Noting that the Government had announced its first Representative List of the Intangible Cultural Heritage (ICH) of Hong Kong last year, Mr Chan said he would allocate $300 million to strengthen the protection, promotion and transmission of the ICH.
In addition, he pledged $70 million for the Cantonese Opera Development Fund to support the production and performances of local Cantonese opera troupes.
To promote reading among children and families, the Financial Secretary will allocate an additional $200 million to the Hong Kong Public Libraries over the next five years.
Emphasising the importance of sports at all levels of the community, Mr Chan said he would inject $1 billion into the sports portion of the Arts and Sport Development Fund to train athletes and host competitions. "I will also allocate $100 million for the launch of a five-year District Sports Programmes Funding Scheme to encourage wider community participation in sports," Mr Chan said.

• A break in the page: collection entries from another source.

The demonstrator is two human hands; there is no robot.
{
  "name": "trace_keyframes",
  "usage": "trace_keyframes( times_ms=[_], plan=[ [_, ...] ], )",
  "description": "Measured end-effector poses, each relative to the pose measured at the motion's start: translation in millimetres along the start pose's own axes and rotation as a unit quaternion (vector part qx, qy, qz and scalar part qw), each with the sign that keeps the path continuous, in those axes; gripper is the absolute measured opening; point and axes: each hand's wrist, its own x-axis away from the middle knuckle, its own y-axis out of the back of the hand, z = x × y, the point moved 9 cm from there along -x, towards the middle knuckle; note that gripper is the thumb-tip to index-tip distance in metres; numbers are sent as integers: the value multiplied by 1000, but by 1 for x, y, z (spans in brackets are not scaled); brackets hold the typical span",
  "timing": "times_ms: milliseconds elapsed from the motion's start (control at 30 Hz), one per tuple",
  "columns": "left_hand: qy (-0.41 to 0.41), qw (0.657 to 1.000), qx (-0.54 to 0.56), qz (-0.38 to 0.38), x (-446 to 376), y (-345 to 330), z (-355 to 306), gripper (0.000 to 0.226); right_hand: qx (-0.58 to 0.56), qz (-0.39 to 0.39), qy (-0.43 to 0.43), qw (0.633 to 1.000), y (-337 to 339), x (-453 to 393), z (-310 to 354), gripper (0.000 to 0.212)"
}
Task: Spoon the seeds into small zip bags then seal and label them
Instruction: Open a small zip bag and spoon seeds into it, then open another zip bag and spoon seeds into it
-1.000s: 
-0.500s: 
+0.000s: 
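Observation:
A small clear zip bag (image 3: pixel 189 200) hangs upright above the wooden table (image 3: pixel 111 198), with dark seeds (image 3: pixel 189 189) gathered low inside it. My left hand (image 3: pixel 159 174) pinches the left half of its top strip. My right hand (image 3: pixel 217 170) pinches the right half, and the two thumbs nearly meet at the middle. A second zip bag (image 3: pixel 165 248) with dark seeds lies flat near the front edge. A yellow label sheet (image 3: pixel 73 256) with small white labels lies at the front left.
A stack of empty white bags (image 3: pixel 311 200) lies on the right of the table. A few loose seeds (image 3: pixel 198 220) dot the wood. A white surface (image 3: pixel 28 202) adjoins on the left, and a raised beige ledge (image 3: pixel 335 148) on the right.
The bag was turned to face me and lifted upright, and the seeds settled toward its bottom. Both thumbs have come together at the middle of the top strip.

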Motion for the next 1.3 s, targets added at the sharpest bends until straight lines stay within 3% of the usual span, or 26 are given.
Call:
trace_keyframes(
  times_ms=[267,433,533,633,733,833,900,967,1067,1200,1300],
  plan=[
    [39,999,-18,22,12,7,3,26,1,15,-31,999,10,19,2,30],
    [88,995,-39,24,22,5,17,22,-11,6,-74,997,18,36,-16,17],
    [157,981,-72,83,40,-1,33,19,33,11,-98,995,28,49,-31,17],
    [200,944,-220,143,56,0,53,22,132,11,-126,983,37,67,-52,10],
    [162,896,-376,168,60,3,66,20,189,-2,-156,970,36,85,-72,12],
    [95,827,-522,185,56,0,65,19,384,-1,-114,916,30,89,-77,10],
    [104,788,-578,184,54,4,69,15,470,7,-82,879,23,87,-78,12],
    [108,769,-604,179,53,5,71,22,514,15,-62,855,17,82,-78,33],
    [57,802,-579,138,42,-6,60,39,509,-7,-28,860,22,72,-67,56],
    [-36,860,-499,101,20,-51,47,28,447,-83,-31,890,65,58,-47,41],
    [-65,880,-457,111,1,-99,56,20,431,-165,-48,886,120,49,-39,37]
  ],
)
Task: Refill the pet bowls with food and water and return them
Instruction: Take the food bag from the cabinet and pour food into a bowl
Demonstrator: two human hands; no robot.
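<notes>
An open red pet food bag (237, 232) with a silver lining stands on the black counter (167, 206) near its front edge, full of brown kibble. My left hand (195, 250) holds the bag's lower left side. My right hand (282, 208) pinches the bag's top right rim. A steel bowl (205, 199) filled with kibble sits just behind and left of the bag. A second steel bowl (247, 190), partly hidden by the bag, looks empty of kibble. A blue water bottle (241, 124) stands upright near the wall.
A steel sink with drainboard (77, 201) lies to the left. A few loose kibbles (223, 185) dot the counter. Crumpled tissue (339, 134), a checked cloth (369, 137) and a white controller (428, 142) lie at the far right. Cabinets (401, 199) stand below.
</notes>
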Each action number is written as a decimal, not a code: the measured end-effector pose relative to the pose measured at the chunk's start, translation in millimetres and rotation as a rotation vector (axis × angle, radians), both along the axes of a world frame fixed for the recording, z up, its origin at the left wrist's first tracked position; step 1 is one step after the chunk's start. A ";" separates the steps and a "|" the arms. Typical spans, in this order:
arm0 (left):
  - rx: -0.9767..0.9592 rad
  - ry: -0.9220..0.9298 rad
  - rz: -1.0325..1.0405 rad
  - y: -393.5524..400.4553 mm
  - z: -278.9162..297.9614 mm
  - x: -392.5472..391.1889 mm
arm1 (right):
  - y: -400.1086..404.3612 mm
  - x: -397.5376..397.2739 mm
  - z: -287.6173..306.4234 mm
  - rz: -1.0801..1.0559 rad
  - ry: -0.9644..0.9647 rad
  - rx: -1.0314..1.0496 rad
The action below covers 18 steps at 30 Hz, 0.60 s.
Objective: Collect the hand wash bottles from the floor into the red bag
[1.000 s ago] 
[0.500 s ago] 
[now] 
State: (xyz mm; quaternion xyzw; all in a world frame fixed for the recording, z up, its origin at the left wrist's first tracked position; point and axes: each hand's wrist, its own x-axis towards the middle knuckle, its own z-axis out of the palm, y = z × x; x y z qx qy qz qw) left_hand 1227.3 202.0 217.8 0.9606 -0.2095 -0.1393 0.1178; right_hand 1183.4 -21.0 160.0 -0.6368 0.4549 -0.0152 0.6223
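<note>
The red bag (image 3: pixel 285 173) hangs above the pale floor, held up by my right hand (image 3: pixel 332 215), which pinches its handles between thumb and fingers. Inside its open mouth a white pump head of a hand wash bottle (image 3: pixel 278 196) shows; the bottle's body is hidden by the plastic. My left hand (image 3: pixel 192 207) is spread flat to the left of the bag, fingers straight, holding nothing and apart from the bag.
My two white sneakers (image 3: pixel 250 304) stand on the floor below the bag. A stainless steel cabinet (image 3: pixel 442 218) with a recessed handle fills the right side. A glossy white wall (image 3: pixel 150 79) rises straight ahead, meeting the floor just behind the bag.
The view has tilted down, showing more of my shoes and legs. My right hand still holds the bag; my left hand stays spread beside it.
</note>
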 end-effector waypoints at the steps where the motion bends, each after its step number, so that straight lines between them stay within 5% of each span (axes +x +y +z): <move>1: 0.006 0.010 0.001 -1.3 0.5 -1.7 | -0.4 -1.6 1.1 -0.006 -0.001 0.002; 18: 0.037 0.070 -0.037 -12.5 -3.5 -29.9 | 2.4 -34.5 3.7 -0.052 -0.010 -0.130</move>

In support of elite athletes, Mr Chan said he would add a further $5 billion to the Elite Athletes Development Fund.
The Financial Secretary will allocate $500 million for a new Major Sports Events Matching Grant Scheme to encourage the business sector to sponsor large-scale sports events.
To improve the environment and combat climate change, the Financial Secretary is setting aside $800 million this year to promote the installation of renewable energy facilities at government buildings, venues and community facilities. This is in addition to the allocation of $200 million last year.
Mr Chan will set aside $8 billion to respond to proposals for improving district facilities in 18 districts. These include building community complexes and improving pedestrian links.
The Financial Secretary has also earmarked $2 billion to implement a Market Modernisation Programme over the next 10 years.